Taking the entries below, transcribe only the lines starting with the one with "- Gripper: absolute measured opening" and going on through the one with "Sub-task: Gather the", exactly as written, without the pictures.

======== Source information

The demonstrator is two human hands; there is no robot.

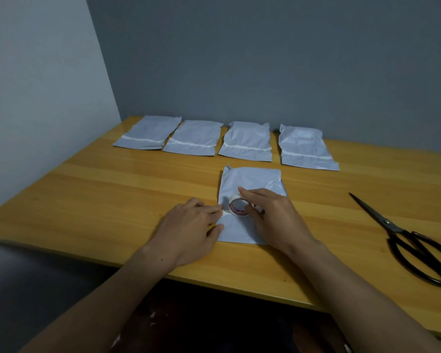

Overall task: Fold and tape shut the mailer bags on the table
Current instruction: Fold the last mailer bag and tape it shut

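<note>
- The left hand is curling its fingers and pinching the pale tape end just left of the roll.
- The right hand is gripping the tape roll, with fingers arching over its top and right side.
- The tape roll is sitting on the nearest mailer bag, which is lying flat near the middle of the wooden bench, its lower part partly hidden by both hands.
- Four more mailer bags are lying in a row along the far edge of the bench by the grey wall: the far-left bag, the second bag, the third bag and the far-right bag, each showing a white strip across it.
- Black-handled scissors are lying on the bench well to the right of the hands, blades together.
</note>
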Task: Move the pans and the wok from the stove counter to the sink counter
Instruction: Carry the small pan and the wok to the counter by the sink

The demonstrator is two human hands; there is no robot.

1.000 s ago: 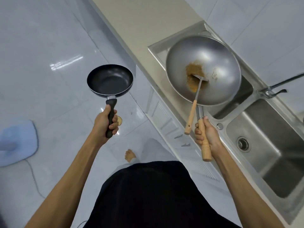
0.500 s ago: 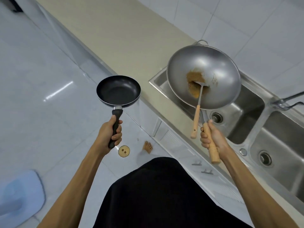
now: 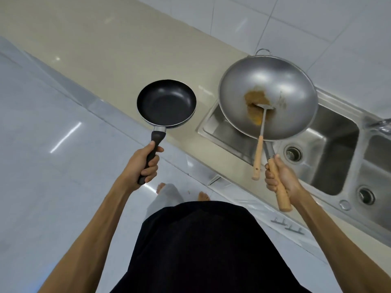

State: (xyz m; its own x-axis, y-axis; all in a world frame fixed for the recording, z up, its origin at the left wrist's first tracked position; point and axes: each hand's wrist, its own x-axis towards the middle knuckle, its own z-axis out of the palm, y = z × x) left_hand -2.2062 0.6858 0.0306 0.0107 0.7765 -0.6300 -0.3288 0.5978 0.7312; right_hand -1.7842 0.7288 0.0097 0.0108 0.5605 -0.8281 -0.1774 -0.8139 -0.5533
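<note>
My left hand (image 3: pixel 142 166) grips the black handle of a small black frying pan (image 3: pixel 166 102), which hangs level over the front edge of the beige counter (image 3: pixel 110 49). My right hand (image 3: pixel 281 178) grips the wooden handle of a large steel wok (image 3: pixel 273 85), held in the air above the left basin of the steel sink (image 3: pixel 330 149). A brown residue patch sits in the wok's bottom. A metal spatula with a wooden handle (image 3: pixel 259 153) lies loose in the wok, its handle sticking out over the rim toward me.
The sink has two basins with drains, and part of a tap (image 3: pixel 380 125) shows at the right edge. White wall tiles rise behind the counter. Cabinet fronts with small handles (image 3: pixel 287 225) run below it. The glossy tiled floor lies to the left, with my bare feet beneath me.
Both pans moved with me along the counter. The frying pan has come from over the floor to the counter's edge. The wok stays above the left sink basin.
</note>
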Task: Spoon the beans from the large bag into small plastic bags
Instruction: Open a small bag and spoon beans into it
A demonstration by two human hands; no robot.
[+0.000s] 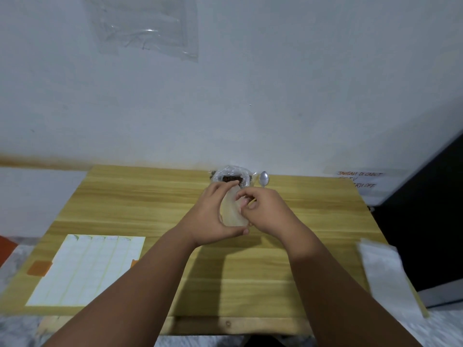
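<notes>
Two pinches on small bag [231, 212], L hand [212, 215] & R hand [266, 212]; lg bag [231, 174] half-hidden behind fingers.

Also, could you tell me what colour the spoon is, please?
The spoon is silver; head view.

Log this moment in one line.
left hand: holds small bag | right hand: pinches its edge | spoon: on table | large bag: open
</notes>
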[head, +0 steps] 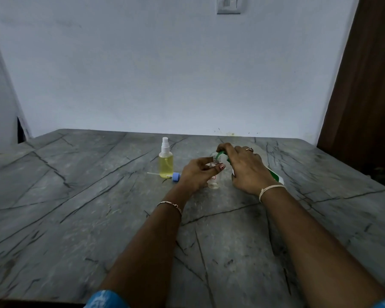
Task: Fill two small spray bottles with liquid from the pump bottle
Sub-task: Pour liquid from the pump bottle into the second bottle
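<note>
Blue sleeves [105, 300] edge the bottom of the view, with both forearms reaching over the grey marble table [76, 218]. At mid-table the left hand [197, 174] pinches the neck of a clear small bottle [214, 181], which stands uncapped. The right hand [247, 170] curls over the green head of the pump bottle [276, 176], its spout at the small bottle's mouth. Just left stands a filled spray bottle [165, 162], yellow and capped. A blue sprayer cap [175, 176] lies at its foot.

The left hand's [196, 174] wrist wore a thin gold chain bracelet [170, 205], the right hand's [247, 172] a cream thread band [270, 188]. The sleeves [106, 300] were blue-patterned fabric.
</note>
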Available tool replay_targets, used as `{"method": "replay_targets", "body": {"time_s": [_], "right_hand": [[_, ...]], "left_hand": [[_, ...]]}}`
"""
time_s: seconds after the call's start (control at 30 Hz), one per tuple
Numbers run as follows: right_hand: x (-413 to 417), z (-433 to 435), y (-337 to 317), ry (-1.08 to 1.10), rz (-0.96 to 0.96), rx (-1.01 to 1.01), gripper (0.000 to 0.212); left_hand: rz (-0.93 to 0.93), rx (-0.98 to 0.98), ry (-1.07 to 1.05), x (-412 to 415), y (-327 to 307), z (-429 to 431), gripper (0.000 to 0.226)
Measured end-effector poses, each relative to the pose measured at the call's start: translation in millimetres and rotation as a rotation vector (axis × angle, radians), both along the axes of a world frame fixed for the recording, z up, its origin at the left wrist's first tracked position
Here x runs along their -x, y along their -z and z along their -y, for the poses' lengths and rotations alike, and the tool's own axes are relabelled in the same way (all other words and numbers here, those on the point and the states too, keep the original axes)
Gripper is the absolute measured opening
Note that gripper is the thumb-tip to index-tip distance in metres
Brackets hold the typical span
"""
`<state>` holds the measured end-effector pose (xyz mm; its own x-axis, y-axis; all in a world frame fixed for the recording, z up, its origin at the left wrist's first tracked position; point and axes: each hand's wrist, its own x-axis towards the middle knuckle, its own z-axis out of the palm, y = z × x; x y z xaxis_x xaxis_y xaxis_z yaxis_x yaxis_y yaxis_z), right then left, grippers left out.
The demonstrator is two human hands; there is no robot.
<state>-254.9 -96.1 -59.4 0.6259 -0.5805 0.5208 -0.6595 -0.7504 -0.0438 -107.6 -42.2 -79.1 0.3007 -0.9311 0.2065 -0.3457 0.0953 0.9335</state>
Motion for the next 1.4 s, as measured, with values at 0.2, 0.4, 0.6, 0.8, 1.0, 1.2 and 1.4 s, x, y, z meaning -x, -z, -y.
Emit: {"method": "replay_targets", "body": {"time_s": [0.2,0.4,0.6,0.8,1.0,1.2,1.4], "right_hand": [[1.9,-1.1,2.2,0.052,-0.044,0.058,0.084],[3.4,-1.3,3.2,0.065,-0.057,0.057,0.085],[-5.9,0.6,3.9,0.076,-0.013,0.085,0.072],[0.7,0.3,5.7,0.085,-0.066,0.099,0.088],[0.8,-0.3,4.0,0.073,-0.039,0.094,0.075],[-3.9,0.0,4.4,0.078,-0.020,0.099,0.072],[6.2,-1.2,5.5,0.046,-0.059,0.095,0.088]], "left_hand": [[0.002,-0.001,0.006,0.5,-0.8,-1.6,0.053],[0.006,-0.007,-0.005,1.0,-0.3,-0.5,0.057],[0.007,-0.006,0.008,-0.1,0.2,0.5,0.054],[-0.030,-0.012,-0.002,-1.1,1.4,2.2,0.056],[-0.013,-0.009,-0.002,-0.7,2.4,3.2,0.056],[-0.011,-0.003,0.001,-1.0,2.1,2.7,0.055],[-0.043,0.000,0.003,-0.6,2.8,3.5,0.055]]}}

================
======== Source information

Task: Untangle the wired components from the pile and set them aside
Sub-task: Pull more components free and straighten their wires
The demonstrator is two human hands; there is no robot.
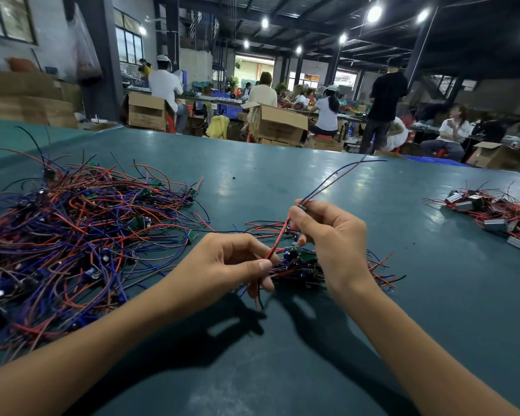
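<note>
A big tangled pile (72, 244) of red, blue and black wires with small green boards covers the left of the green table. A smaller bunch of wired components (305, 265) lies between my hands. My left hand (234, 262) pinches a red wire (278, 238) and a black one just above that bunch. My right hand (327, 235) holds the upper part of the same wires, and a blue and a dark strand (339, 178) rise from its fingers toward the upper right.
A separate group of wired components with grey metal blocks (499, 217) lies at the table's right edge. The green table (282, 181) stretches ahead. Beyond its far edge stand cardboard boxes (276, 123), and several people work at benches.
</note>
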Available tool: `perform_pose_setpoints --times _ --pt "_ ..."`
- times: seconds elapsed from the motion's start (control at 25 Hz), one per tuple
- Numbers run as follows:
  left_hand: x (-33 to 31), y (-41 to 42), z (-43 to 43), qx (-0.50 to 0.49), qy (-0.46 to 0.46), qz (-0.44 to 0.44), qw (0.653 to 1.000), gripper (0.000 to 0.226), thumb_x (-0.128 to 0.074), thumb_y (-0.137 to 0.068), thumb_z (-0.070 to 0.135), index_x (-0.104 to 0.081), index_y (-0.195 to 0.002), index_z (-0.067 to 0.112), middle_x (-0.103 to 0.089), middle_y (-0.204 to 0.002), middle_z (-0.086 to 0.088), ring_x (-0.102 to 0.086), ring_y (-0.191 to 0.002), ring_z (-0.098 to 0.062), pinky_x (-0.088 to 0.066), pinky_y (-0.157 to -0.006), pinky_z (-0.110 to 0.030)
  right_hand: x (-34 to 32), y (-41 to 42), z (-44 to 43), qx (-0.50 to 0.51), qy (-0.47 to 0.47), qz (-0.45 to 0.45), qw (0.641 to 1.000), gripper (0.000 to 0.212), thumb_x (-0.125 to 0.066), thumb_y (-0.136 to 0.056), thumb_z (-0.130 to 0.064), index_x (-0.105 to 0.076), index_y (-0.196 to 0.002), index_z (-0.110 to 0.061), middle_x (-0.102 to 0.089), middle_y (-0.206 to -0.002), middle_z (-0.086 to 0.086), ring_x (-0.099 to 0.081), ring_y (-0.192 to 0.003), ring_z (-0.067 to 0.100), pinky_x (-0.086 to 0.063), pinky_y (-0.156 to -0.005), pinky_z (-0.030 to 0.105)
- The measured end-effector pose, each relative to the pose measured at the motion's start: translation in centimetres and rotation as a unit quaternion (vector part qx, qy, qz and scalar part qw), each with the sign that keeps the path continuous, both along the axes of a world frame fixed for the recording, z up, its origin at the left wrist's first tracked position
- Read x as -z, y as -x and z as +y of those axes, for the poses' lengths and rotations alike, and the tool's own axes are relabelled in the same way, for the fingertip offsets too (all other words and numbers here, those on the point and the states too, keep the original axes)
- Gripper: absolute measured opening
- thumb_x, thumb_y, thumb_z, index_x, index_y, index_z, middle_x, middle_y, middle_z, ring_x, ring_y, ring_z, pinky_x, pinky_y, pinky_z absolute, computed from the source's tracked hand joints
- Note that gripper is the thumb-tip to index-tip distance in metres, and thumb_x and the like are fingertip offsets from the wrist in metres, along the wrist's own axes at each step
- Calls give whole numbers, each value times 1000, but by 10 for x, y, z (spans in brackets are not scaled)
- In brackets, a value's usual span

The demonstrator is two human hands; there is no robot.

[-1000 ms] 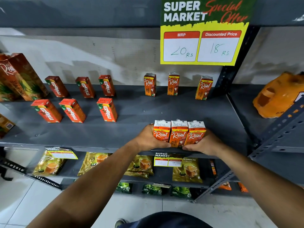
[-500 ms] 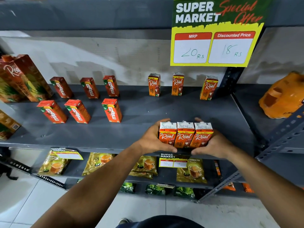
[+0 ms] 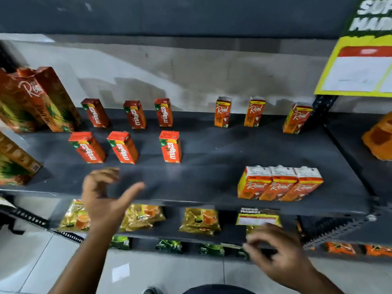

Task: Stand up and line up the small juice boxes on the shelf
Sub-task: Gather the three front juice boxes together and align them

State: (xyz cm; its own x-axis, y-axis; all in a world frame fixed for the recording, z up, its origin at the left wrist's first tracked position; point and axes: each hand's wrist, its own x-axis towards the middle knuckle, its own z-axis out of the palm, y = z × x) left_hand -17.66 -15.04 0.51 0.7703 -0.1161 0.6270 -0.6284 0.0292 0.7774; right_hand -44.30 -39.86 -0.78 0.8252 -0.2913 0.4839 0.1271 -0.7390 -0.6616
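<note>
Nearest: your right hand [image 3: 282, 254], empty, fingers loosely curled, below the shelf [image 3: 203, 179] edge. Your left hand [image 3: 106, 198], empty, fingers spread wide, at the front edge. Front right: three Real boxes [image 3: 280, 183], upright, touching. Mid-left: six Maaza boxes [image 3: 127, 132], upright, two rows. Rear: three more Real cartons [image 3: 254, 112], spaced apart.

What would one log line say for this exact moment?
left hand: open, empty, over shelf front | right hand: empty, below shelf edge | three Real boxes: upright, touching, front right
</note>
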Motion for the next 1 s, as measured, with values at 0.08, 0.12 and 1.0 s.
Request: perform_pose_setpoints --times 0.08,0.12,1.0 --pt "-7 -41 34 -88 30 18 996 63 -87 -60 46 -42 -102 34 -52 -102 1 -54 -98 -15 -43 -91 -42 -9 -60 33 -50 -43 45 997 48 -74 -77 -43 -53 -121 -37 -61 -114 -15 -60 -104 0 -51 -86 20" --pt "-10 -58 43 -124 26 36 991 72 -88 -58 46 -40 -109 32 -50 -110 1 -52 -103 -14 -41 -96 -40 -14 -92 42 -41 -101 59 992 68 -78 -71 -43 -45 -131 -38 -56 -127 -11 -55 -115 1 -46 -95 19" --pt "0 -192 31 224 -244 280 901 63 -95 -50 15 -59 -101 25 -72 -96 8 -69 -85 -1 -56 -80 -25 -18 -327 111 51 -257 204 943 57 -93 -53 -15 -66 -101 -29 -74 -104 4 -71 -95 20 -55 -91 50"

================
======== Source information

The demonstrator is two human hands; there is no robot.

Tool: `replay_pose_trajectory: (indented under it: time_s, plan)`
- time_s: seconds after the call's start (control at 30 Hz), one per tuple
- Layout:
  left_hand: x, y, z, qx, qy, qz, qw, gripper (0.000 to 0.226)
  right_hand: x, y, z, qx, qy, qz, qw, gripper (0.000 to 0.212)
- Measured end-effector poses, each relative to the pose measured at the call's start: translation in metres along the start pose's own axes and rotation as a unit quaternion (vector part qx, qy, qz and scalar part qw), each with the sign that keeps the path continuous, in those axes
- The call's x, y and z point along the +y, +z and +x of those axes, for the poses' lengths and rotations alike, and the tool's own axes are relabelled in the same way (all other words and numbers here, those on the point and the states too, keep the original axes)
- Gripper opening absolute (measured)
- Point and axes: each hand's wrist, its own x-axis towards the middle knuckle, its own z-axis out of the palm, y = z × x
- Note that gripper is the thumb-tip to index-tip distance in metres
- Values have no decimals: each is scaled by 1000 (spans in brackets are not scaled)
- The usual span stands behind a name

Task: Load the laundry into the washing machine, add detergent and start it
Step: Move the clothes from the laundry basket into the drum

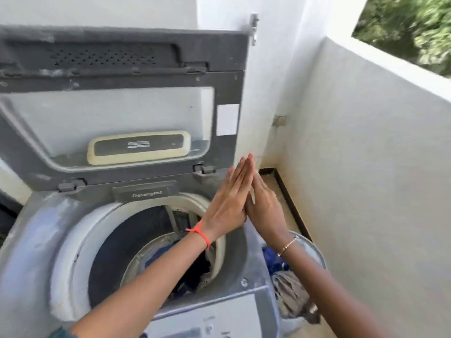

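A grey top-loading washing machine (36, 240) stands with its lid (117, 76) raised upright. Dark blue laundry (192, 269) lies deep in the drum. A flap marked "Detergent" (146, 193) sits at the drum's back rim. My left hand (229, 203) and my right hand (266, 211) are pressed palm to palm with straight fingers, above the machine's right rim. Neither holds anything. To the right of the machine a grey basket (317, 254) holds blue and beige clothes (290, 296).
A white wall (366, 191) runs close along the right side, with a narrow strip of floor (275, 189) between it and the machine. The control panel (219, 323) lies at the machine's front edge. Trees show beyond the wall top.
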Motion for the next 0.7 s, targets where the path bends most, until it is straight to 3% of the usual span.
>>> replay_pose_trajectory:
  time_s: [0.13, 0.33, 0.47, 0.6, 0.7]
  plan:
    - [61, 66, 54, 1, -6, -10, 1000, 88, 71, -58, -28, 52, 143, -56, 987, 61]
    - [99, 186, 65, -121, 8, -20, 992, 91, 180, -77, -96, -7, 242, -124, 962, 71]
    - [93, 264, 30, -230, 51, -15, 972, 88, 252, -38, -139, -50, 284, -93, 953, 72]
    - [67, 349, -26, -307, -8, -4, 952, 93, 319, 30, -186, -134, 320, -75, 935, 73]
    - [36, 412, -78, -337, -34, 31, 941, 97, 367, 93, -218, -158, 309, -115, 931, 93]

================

_Result of the exercise_:
- Gripper: absolute measured opening
- thumb_x, thumb_y, thumb_z, index_x, index_y, index_z, middle_x, middle_y, middle_z, ring_x, ring_y, ring_z, pinky_x, pinky_y, pinky_z absolute, computed from the source's tracked hand joints
- Note that gripper is the thumb-tip to index-tip distance in metres, and thumb_x and the like are fingertip offsets from the wrist in metres, along the wrist's own axes at each step
- Calls give whole numbers, each value times 1000, but by 10 for x, y, z (spans in brackets are not scaled)
- In brackets, a value's usual span

The demonstrator is two human hands; there is no robot.

[-1000 ms] 
[-500 ms] 
[+0 ms] 

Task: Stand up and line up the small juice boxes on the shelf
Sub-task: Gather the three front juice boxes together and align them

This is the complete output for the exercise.